DESCRIPTION OF THE TASK | Since only the words are wanted, reproduce every entry exactly and leave the images behind.

GIVEN DATA |
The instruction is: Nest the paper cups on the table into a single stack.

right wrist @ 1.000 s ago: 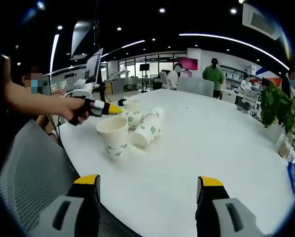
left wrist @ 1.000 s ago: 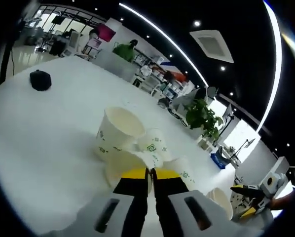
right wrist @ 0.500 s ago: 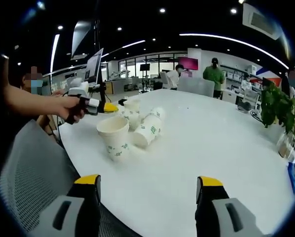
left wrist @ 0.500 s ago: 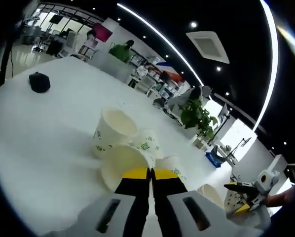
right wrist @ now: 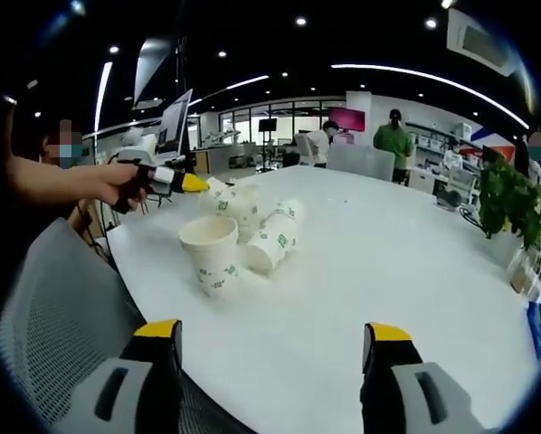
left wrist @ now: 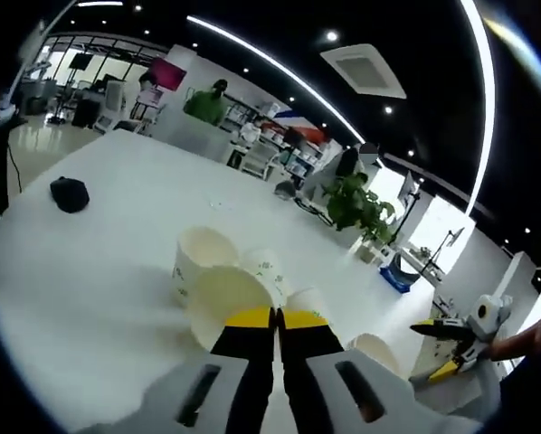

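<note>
My left gripper was clenched on the rim of a cup, lifting it just above the other cups clustered on the table. My right gripper hung released, well apart from them, over the table's near edge.

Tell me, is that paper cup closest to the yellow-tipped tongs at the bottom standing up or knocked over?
Standing upright: the nearest paper cup sits on the table with its open mouth facing up.
</note>
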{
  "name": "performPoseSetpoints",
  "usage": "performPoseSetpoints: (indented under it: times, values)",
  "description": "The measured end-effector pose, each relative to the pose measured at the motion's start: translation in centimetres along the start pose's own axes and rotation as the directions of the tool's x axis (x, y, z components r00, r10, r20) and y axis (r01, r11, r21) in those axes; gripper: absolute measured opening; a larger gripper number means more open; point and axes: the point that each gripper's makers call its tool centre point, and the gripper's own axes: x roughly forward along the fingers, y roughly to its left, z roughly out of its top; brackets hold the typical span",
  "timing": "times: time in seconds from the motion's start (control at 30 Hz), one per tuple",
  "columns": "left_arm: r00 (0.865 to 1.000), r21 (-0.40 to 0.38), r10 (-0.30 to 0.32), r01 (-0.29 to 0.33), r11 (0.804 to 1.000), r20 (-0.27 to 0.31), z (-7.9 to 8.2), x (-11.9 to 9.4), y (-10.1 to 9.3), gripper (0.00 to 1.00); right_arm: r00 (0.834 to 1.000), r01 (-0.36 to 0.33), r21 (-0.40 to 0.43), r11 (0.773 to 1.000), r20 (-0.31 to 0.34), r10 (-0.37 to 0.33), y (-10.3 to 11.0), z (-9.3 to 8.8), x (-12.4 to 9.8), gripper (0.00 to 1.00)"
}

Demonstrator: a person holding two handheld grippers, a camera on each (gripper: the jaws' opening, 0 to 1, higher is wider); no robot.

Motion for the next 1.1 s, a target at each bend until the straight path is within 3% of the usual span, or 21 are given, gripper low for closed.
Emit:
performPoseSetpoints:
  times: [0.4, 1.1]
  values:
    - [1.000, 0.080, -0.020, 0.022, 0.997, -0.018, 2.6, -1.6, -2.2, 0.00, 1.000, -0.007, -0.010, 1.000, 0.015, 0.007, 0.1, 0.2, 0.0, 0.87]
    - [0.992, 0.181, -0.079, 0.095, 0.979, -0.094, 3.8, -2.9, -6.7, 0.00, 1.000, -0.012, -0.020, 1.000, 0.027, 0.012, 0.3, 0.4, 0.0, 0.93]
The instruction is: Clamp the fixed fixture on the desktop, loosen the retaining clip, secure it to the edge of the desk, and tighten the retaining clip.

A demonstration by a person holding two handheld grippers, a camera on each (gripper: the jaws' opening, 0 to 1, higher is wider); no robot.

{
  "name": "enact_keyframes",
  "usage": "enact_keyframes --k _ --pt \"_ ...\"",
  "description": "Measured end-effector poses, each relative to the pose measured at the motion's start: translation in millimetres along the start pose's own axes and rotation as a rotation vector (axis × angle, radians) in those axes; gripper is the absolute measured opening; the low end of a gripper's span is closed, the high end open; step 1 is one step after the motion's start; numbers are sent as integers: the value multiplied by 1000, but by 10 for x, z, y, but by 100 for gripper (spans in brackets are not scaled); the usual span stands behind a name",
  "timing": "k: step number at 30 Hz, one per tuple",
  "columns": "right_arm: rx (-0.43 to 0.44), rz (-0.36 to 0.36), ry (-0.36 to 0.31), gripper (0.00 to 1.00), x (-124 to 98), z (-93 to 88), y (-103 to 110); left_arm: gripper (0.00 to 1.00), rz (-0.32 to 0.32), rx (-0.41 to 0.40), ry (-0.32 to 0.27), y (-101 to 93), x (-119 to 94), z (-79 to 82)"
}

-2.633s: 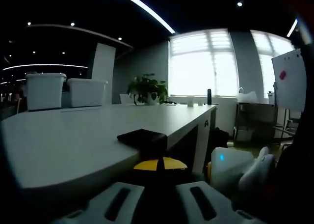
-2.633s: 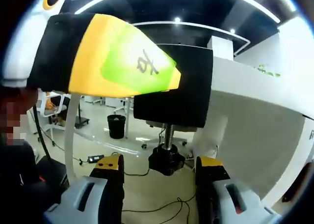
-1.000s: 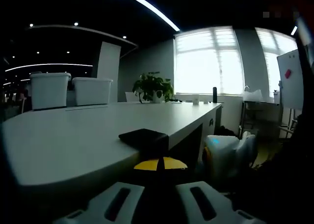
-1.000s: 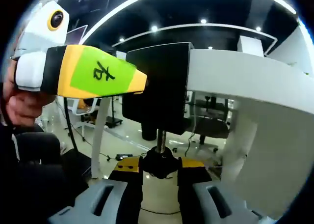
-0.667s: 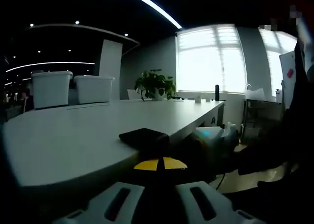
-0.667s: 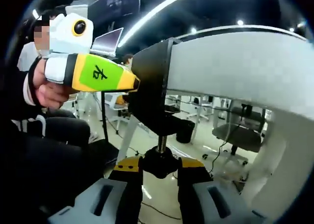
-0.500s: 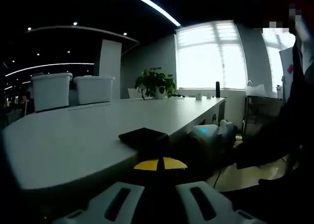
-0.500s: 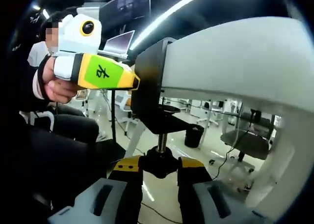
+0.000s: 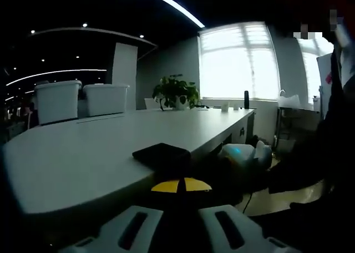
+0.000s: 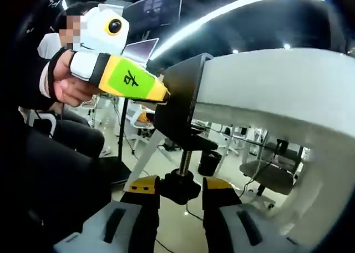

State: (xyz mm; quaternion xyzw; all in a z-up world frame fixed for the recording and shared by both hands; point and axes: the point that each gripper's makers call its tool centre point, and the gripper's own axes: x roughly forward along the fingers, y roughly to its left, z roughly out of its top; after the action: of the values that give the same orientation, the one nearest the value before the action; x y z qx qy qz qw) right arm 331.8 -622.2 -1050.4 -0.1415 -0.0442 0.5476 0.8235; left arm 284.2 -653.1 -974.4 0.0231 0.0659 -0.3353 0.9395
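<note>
Black fixture (image 10: 180,117) straddles desk (image 10: 266,97) edge; left gripper (image 9: 180,185) pinches it, right gripper (image 10: 180,189) closed on vertical screw knob (image 10: 180,187) underneath.

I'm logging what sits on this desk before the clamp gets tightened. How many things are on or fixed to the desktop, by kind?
White storage bins: 2
Potted plants: 1
Black clamp fixtures on the desk edge: 1
Dark bottles at the far end: 1
Small white cups beside it: 1
Total: 6
</note>
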Motion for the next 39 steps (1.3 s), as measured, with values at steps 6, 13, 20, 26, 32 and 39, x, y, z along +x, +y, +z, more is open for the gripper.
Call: enact_keyframes --k 6,13,20,26,32,39 --pt "24 -144 52 52 -124 2 -48 1 -28 -14 -25 -14 18 -10" --pt "114 -409 72 75 -119 0 17 1 -76 -34 -45 -34 24 2" --pt "143 -616 79 73 3 89 7 1 -110 -21 -47 -53 29 16" --pt "216 -687 100 70 -54 21 -28 1 -116 1 -46 -69 18 18" --pt "211 -706 104 54 -61 27 -60 1 -130 13 -49 -73 13 19" --pt "202 -696 123 38 -40 -15 -68 1 -129 10 -57 -71 13 19"
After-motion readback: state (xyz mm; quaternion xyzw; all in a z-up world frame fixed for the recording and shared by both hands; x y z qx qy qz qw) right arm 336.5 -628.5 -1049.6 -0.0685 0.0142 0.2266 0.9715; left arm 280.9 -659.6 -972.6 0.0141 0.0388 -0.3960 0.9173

COMPLETED TASK |
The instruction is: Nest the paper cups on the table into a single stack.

right wrist @ 1.000 s ago: 
left wrist @ 1.000 s ago: 
right wrist @ 0.500 s ago: 
left wrist @ 0.500 s ago: 
right wrist @ now: 
left wrist @ now: 

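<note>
My left gripper was clenched on the rim of a cup, lifting it just above the other cups clustered on the table. My right gripper hung released, well apart from them, over the table's near edge.

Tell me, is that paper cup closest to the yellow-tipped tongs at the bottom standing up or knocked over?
Standing upright: the nearest paper cup sits on the table with its open mouth facing up.
</note>
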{
  "name": "performPoseSetpoints",
  "usage": "performPoseSetpoints: (indented under it: times, values)",
  "description": "The measured end-effector pose, each relative to the pose measured at the motion's start: translation in centimetres along the start pose's own axes and rotation as the directions of the tool's x axis (x, y, z components r00, r10, r20) and y axis (r01, r11, r21) in those axes; gripper: absolute measured opening; a larger gripper number means more open; point and axes: the point that each gripper's makers call its tool centre point, and the gripper's own axes: x roughly forward along the fingers, y roughly to its left, z roughly out of its top; brackets hold the typical span",
  "timing": "times: time in seconds from the motion's start (control at 30 Hz), one per tuple",
  "columns": "left_arm: r00 (0.865 to 1.000), r21 (-0.40 to 0.38), r10 (-0.30 to 0.32), r01 (-0.29 to 0.33), r11 (0.804 to 1.000), r20 (-0.27 to 0.31), z (-7.9 to 8.2), x (-11.9 to 9.4), y (-10.1 to 9.3), gripper (0.00 to 1.00); right_arm: r00 (0.834 to 1.000), r01 (-0.36 to 0.33), r21 (-0.40 to 0.43), r11 (0.773 to 1.000), r20 (-0.31 to 0.34), r10 (-0.37 to 0.33), y (-10.3 to 11.0), z (-9.3 to 8.8), x (-12.4 to 9.8), gripper (0.00 to 1.00)"
}

Demonstrator: a person holding two handheld grippers, a camera on each (gripper: the jaws' opening, 0 to 1, higher is wider); no robot.

Motion for the next 1.1 s, a target at each bend until the straight path is within 3% of the usual span, or 21 are given, gripper low for closed.
Emit:
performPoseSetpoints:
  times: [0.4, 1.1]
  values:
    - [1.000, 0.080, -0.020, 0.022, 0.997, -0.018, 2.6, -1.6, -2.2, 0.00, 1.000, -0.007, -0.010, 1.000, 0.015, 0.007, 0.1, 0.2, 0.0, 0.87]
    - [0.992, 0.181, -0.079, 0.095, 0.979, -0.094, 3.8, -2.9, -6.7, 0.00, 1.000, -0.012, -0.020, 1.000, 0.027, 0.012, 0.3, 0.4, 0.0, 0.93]
The instruction is: Clamp the fixed fixture on the desktop, loosen the retaining clip, secure it to the edge of the desk, and tighten the retaining clip.

A demonstration by a person holding two handheld grippers, a camera on each (gripper: the jaws' opening, 0 to 1, higher is wider); no robot.

{
  "name": "enact_keyframes",
  "usage": "enact_keyframes --k _ --pt \"_ ...\"",
  "description": "Measured end-effector poses, each relative to the pose measured at the motion's start: translation in millimetres along the start pose's own axes and rotation as a rotation vector (axis × angle, radians) in those axes; gripper is the absolute measured opening; the low end of a gripper's span is closed, the high end open; step 1 is one step after the motion's start; numbers are sent as integers: the value multiplied by 1000, but by 10 for x, z, y, but by 100 for gripper (spans in brackets are not scaled); the usual span stands behind a name",
  "timing": "k: step number at 30 Hz, one per tuple",
  "columns": "right_arm: rx (-0.43 to 0.44), rz (-0.36 to 0.36), ry (-0.36 to 0.31), gripper (0.00 to 1.00), x (-124 to 98), z (-93 to 88), y (-103 to 110); left_arm: gripper (0.00 to 1.00), rz (-0.32 to 0.32), rx (-0.41 to 0.40), ry (-0.32 to 0.27), y (-101 to 93), x (-119 to 94), z (-79 to 82)"
}

-2.633s: 
-2.633s: 
-1.000s: 
-1.000s: 
-0.667s: 
-0.667s: 
-0.500s: 
-0.500s: 
+0.000s: 
+0.000s: 

State: (xyz mm; quaternion xyzw; all in a z-up world frame fixed for the recording and shared by both hands; point and axes: the point that each gripper's makers call its tool centre point, and the gripper's own axes: x roughly forward along the fingers, y roughly to its left, z roughly out of its top; after the action: of the values that give the same orientation, the one nearest the value before the action; x y z qx qy qz qw) right arm 331.8 -622.2 -1050.4 -0.1415 -0.0442 0.5476 0.8235; left arm 284.2 -653.1 -974.4 0.0231 0.0659 -0.3353 0.9395
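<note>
Black fixture (image 10: 180,117) straddles desk (image 10: 266,97) edge; left gripper (image 9: 180,185) pinches it, right gripper (image 10: 180,189) closed on vertical screw knob (image 10: 180,187) underneath.

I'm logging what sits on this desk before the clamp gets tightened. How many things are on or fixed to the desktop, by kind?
White storage bins: 2
Potted plants: 1
Black clamp fixtures on the desk edge: 1
Dark bottles at the far end: 1
Small white cups beside it: 1
Total: 6
</note>
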Motion for the next 39 steps (1.3 s), as measured, with values at steps 6, 13, 20, 26, 32 and 39, x, y, z along +x, +y, +z, more is open for the gripper.
Call: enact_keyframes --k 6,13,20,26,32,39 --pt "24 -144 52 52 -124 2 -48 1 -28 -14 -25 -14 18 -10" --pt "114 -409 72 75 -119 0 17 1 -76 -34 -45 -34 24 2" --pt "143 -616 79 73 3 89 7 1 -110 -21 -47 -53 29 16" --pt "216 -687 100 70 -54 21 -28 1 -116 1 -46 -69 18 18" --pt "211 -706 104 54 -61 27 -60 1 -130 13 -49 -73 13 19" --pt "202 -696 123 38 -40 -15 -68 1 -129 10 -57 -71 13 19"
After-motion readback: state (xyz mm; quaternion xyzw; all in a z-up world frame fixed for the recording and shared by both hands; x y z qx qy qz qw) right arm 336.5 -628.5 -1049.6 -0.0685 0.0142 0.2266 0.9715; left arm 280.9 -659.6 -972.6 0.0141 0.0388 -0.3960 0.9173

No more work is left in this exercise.